Muhammad Ghori (Manav Vij) here is a lesser Alauddin Khilji essayed by Ranveer Singh in Padmavat (which was a good film unnecessarily embroiled in a controversy that was of Bhansali’s own making). The pulp fiction part where a north Indian landscape turns into an arena for a kind of gladiatorial fight, leaving the ‘hero’ grievously wounded, warding off four-legged and two-legged beasts, could have been a show-stopper, but then, there was a Hollywood-like sequence of stealing gold from a moving goods train hanging from a helicopter also in the early 1990s’ Roop Ki Rani, Choron Ka Raja, a super-flop. And when the dilwale takes the dulhaniya away, the filmmaker forgets that for all the drama, that was not the audience’s expectation from Samrat Prithviraj.
Curiously, Chand Bardai (Sonu Sood) looks more in love with Prithviraj Chauhan than the king’s love interest Sanyogita who is not quite sure which era’s girl she is meant to be. And when there is Sanjay Dutt, he has to be a ‘misled youth’ doing drugs and guns today or a badass good-at-heart guy. He is Kaka Kanha here, the second type. For a change, he is a court jester in this film and also a doting uncle. An actor whose recitations of poetry in real life make one wonder what his politics is, Ashutosh Rana plays Jaichand [already told you this is not the historical Jayachandra who ruled what is today western Bihar and eastern Uttar Pradesh]. Sakshi Tanwar plays his garrulous wife. And Dwivedi goes soft on the couple because the real baddie is supposed to be Ghori. But then, why was the top villain not given enough footage? Never mind!

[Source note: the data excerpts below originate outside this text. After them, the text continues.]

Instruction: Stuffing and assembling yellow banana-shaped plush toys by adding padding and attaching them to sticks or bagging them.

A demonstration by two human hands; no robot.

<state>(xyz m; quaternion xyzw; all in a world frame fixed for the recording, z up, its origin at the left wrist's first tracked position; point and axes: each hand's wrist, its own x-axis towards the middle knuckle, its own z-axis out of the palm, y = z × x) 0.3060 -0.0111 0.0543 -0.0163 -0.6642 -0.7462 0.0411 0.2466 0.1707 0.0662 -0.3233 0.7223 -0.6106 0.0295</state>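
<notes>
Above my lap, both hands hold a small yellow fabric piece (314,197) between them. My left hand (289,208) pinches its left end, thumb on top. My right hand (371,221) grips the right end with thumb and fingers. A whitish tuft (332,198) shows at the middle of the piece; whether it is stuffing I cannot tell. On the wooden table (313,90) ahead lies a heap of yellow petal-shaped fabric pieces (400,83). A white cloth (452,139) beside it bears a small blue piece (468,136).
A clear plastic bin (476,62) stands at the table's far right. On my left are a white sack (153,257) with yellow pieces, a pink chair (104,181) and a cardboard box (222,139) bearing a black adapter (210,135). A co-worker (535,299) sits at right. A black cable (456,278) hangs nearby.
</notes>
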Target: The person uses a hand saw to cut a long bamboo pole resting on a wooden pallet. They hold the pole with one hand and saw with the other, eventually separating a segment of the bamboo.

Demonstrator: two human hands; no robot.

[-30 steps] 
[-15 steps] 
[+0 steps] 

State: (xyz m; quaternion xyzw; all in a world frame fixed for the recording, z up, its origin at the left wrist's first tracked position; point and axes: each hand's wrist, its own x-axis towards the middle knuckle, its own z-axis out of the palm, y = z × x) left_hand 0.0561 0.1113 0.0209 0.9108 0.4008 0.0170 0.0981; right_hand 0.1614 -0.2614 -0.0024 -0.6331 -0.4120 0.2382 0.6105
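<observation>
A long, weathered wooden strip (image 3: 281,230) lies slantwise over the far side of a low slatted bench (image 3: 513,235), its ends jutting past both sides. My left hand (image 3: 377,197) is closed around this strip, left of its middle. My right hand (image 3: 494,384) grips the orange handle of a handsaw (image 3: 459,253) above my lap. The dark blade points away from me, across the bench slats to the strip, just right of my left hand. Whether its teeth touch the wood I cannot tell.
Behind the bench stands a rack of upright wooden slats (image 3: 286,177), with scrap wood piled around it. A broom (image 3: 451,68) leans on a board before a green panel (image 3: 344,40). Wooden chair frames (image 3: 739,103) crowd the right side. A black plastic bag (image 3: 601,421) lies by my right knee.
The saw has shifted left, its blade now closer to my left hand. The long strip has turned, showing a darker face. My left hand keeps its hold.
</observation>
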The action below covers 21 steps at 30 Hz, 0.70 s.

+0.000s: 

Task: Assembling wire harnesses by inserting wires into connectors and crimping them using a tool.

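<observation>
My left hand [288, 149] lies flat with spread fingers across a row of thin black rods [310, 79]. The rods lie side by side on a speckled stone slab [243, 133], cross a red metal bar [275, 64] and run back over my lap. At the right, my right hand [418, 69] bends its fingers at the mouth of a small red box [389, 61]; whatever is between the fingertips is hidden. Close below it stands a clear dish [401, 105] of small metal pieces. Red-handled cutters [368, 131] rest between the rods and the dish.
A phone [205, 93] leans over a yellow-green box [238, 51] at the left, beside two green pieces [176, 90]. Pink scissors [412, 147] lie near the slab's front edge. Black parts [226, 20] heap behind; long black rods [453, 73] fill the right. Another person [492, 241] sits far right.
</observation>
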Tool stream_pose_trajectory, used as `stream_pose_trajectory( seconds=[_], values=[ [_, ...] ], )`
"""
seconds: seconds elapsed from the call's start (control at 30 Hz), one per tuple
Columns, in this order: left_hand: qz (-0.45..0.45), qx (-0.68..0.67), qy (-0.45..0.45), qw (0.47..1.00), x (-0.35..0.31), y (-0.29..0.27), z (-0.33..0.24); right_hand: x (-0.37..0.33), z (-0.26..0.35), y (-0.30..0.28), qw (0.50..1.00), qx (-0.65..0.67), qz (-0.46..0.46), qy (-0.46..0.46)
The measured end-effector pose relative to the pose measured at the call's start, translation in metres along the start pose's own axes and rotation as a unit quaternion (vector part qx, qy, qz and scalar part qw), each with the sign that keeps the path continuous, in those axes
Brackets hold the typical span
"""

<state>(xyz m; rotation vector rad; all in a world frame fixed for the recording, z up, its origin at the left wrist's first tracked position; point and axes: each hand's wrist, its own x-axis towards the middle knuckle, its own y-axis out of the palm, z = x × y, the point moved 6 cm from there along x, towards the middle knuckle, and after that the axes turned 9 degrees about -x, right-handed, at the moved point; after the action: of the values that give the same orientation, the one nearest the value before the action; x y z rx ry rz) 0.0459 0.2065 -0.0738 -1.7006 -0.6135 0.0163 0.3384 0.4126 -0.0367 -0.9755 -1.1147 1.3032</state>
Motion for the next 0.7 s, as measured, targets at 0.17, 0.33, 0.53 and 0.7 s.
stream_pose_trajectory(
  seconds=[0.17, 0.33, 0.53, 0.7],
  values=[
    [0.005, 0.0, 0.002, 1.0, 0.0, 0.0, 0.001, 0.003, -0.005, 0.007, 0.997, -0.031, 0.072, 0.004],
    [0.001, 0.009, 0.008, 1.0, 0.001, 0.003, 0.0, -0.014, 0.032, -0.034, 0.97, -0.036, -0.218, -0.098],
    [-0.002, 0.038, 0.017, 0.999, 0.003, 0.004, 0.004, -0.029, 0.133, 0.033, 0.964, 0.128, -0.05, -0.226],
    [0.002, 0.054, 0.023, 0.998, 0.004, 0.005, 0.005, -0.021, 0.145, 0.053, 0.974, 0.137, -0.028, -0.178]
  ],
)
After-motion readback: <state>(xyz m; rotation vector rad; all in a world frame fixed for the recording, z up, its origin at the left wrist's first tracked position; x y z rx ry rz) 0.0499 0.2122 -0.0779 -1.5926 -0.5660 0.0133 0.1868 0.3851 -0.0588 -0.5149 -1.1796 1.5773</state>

Bardai finds in Samrat Prithviraj a Bhishma-Bheem combo. The woke ideology gets the better of the character of the king too, as he mouths some feminist lines, going to the extent of offering Sanyogita half his throne. That reminds one of the first episode of Mahabharat by BR Chopra who had to rope in Raj Babbar to play a ‘democratic’ King Bharat who would defy hereditary succession — because the serial maker wanted to pinch then-Prime Minister Rajiv Gandhi’s dynasty. But the retrofitted feminism goes for a toss when Sanyogita does a ‘jauhar’.
Ah yes, the king breaks into song-and-dance sequences too. The ‘last Hindu king’ is not convincing even in the climax.
I wanted to say Samrat Prithviraj was a shade better than the downright nonsensical Jodha Akbar, but I need to recover from the trauma of the viewing experience before it.